§ Assigned task:
Set the data below down again, exactly, with every picture left out.

=== Data section ===

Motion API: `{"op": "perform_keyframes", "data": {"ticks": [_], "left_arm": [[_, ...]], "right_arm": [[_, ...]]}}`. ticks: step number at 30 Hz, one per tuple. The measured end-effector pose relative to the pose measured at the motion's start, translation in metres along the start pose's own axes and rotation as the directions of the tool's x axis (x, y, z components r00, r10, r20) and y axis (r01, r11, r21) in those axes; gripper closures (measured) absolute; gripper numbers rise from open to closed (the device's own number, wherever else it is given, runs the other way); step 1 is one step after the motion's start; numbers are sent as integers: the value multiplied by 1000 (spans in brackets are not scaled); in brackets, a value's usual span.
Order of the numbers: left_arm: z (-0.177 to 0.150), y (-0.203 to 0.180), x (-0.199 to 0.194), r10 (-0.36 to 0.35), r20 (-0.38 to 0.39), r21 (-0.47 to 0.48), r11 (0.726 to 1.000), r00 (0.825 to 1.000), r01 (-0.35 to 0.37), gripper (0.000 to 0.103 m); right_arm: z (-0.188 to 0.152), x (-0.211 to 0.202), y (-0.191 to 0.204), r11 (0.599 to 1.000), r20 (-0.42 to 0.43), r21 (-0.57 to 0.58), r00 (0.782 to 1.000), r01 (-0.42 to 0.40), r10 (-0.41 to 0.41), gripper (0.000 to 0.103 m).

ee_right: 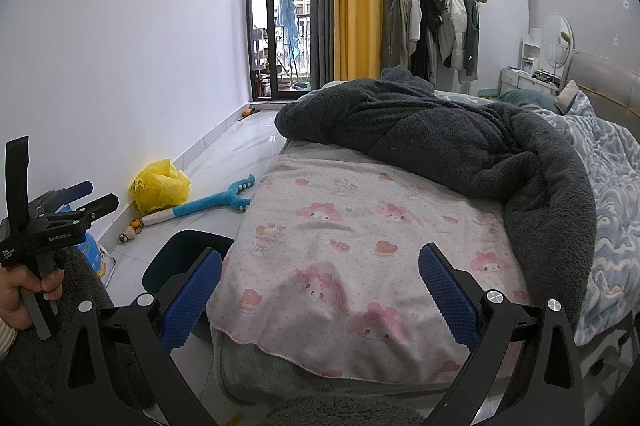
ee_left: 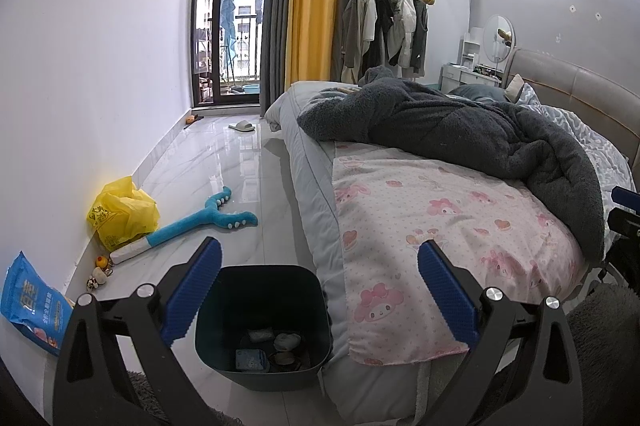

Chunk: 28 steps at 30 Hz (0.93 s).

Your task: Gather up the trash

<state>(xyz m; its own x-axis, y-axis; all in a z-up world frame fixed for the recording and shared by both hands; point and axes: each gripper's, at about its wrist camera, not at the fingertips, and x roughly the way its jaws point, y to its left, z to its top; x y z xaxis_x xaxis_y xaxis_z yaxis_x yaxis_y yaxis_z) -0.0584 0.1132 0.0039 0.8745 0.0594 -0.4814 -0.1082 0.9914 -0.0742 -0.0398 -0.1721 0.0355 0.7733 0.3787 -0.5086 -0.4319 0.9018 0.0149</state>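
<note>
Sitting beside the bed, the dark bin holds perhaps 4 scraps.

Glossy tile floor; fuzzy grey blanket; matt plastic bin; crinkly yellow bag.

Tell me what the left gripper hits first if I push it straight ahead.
Probably the bin, or the bed edge beside it. The open left gripper points at the spot where the bin's rim meets the bed; depth is unclear.
</note>
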Motion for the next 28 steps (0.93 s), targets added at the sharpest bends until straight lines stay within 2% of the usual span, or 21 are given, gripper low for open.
{"op": "perform_keyframes", "data": {"ticks": [28], "left_arm": [[-5,13,-4,-1,-8,-6,1000,1000,1,3]], "right_arm": [[1,0,0,1000,-1,1,1000,1,-1,3]]}}
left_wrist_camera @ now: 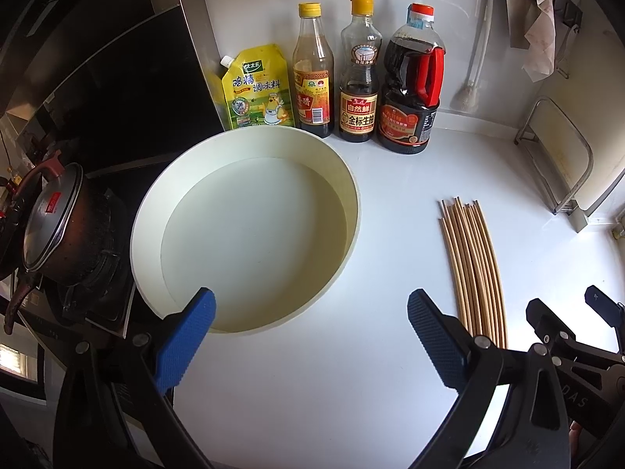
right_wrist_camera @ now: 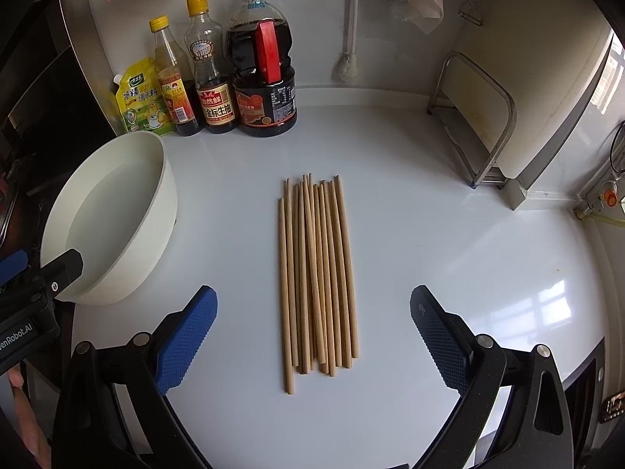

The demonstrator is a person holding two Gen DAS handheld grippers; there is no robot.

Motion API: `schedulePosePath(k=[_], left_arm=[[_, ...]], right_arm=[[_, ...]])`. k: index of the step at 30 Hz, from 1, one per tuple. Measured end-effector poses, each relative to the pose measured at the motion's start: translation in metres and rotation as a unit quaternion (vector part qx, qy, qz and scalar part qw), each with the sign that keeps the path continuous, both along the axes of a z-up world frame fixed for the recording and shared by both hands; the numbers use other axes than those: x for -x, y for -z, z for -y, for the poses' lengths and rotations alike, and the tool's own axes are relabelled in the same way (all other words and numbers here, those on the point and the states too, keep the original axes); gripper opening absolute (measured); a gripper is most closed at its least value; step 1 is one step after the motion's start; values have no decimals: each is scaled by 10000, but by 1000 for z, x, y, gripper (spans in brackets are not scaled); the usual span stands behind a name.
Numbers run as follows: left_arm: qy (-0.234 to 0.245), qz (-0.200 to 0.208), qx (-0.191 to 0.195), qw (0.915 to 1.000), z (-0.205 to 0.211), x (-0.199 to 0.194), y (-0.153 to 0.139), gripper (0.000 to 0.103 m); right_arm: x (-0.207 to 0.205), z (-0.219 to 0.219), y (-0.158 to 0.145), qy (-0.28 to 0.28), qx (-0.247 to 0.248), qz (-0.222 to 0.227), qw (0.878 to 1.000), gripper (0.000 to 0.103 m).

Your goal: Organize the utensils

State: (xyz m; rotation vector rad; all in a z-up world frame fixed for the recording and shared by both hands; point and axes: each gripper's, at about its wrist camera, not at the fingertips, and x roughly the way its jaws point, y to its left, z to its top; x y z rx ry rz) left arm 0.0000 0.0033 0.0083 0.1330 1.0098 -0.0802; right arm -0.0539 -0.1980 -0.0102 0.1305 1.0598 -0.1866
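Bamboo chopsticks (right_wrist_camera: 317, 277): a loose bundle lying flat on the white desk (right_wrist_camera: 449, 258), roughly parallel, tips pointing toward the back wall, ends uneven. Centred in the right wrist view; in the left wrist view the same bundle (left_wrist_camera: 474, 269) sits off to the right.

Right hand-held gripper (right_wrist_camera: 312, 336): jaws spread wide, blue pads either side of the bundle's near ends, gripping nothing.

Left hand-held gripper (left_wrist_camera: 311, 338): jaws wide, empty, one pad over the near rim of the white basin (left_wrist_camera: 148, 203), the other over bare desk.

Basin: round, cream-white, holding what looks like clear water, though the glare makes that uncertain. It stands left of the chopsticks, well apart from them.

Back row, against the wall: yellow seasoning pouch (left_wrist_camera: 258, 90), two yellow-capped bottles (left_wrist_camera: 314, 74), red-capped soy sauce jug (left_wrist_camera: 412, 82).

Left wrist view only: dark pot with lid (left_wrist_camera: 58, 222) on a stove, just beside the basin.

Right wrist view only: a socket on the right wall and a metal rack (right_wrist_camera: 476, 125) seen in full.

Open room: bare desk between basin and chopsticks, and right of the bundle up to the rack.
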Motion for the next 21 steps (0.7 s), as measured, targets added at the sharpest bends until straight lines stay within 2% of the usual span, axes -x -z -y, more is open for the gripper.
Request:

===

§ Result of this task:
Motion API: `{"op": "perform_keyframes", "data": {"ticks": [_], "left_arm": [[_, ...]], "right_arm": [[_, ...]]}}`. ticks: step number at 30 Hz, one per tuple. The measured end-effector pose relative to the pose measured at the motion's start, translation in metres along the start pose's own axes and rotation as the directions of the tool's x axis (x, y, z components r00, r10, r20) and y axis (r01, r11, r21) in those axes; gripper closures (measured) absolute; gripper numbers rise from open to closed (the device's own number, wherever else it is given, runs the other way); step 1 is one step after the motion's start; numbers are sent as integers: the value multiplied by 1000 (spans in brackets are not scaled); in brackets, a value's usual span.
Order of the numbers: left_arm: z (-0.177 to 0.150), y (-0.203 to 0.180), x (-0.199 to 0.194), r10 (-0.36 to 0.35), r20 (-0.38 to 0.39), r21 (-0.47 to 0.48), r11 (0.726 to 1.000), r00 (0.825 to 1.000), r01 (-0.35 to 0.37), gripper (0.000 to 0.103 m); right_arm: z (-0.188 to 0.152), x (-0.211 to 0.202), y (-0.191 to 0.204), r11 (0.599 to 1.000), r20 (-0.42 to 0.43), r21 (-0.57 to 0.58), r00 (0.782 to 1.000), r01 (-0.42 to 0.40), r10 (-0.41 to 0.41), gripper (0.000 to 0.103 m).

ee_right: 
ee_left: 

Chunk: 28 steps at 30 Hz (0.93 s).

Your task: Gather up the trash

<state>(xyz m; its own x-axis, y-axis; all in a z-up world frame fixed for the recording and shared by both hands; point and axes: each gripper's, at about its wrist camera, not at the fingertips, and x roughly the way its jaws point, y to its left, z to its top; x y z xaxis_x xaxis_y xaxis_z yaxis_x yaxis_y yaxis_z) -0.0584 0.1132 0.0039 0.8745 0.0594 -0.4814 -0.1082 0.9914 -0.0742 -0.0398 -0.1721 0.0355 0.7733 0.3787 -0.5086 -0.4319 0.9018 0.0149</state>
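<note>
Sitting beside the bed, the dark bin holds perhaps 4 scraps.

Glossy tile floor; fuzzy grey blanket; matt plastic bin; crinkly yellow bag.

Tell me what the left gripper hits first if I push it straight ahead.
Probably the bin, or the bed edge beside it. The open left gripper points at the spot where the bin's rim meets the bed; depth is unclear.
</note>
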Motion for the next 28 steps (0.93 s), targets added at the sharpest bends until straight lines stay within 2% of the usual span, or 21 are given, gripper low for open.
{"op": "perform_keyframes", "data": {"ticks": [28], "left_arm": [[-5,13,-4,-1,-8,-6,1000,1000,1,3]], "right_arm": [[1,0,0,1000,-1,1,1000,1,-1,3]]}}
left_wrist_camera @ now: 
right_wrist_camera @ now: 

The demonstrator is a person holding two Gen DAS handheld grippers; there is no robot.

Motion API: `schedulePosePath(k=[_], left_arm=[[_, ...]], right_arm=[[_, ...]])`. k: index of the step at 30 Hz, from 1, one per tuple. Measured end-effector poses, each relative to the pose measured at the motion's start: translation in metres and rotation as a unit quaternion (vector part qx, qy, qz and scalar part qw), each with the sign that keeps the path continuous, both along the axes of a z-up world frame fixed for the recording and shared by both hands; the numbers use other axes than those: x for -x, y for -z, z for -y, for the poses' lengths and rotations alike, and the tool's own axes are relabelled in the same way (all other words and numbers here, those on the point and the states too, keep the original axes); gripper opening absolute (measured); a gripper is most closed at its least value; step 1 is one step after the motion's start; values have no decimals: each is scaled by 10000, but by 1000 for z, x, y, gripper (spans in brackets are not scaled); the usual span stands behind a name.
Numbers run as follows: left_arm: qy (-0.234 to 0.245), qz (-0.200 to 0.208), qx (-0.191 to 0.195), qw (0.915 to 1.000), z (-0.205 to 0.211), x (-0.199 to 0.194), y (-0.153 to 0.139), gripper (0.000 to 0.103 m); right_arm: x (-0.207 to 0.205), z (-0.219 to 0.219), y (-0.158 to 0.145), qy (-0.28 to 0.28), qx (-0.247 to 0.248), qz (-0.222 to 0.227), qw (0.878 to 1.000), gripper (0.000 to 0.103 m).

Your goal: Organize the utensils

State: (xyz m; rotation vector rad; all in a z-up world frame fixed for the recording and shared by both hands; point and axes: each gripper's, at about its wrist camera, not at the fingertips, and x roughly the way its jaws point, y to its left, z to its top; x y z rx ry rz) left arm 0.0000 0.0033 0.0083 0.1330 1.0098 -0.0802; right arm -0.0539 -0.1980 -0.0102 0.1305 1.0598 -0.1866
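Bamboo chopsticks (right_wrist_camera: 317, 277): a loose bundle lying flat on the white desk (right_wrist_camera: 449, 258), roughly parallel, tips pointing toward the back wall, ends uneven. Centred in the right wrist view; in the left wrist view the same bundle (left_wrist_camera: 474, 269) sits off to the right.

Right hand-held gripper (right_wrist_camera: 312, 336): jaws spread wide, blue pads either side of the bundle's near ends, gripping nothing.

Left hand-held gripper (left_wrist_camera: 311, 338): jaws wide, empty, one pad over the near rim of the white basin (left_wrist_camera: 148, 203), the other over bare desk.

Basin: round, cream-white, holding what looks like clear water, though the glare makes that uncertain. It stands left of the chopsticks, well apart from them.

Back row, against the wall: yellow seasoning pouch (left_wrist_camera: 258, 90), two yellow-capped bottles (left_wrist_camera: 314, 74), red-capped soy sauce jug (left_wrist_camera: 412, 82).

Left wrist view only: dark pot with lid (left_wrist_camera: 58, 222) on a stove, just beside the basin.

Right wrist view only: a socket on the right wall and a metal rack (right_wrist_camera: 476, 125) seen in full.

Open room: bare desk between basin and chopsticks, and right of the bundle up to the rack.
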Motion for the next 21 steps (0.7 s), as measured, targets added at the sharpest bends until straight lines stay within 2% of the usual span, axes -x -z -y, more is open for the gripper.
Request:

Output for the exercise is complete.